● **WORK TO COMPLETE**
Whenever a line in the data below includes the string "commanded", copy it out.

BEGIN COLLECTED DATA

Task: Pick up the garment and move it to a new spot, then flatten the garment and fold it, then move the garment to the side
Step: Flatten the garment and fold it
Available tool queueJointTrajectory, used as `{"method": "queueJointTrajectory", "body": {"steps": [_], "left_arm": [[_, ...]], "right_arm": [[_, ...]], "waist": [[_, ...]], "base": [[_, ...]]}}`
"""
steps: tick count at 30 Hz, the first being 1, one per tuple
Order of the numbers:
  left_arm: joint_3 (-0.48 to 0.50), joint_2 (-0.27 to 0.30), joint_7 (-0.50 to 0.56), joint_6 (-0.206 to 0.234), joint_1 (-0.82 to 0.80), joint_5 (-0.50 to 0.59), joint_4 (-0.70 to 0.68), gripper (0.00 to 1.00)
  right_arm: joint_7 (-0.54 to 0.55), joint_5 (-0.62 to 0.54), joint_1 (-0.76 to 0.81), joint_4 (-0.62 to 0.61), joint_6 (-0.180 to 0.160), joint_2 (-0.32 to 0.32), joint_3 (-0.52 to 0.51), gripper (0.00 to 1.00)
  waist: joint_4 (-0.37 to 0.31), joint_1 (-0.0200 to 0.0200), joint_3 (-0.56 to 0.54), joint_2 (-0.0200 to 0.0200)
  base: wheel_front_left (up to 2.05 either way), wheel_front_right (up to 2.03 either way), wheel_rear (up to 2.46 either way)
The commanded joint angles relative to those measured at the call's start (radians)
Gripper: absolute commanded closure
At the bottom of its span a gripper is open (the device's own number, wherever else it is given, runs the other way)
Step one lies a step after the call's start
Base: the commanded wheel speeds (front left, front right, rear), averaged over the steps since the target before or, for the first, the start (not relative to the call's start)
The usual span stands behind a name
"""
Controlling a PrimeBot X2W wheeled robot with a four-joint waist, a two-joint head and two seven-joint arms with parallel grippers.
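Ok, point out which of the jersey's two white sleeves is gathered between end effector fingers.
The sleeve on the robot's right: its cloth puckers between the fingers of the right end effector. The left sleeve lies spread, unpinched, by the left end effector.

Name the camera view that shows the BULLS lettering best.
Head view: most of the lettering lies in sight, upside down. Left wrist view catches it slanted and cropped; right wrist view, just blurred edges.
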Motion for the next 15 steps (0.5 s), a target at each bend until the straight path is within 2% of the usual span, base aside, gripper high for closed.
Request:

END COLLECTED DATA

● **SOLUTION TO THE EXERCISE**
The commanded joint angles relative to those measured at the call's start (radians)
Gripper: absolute commanded closure
Base: the commanded wheel speeds (front left, front right, rear), averaged over the steps since the target before or, for the first, the start (not relative to the call's start)

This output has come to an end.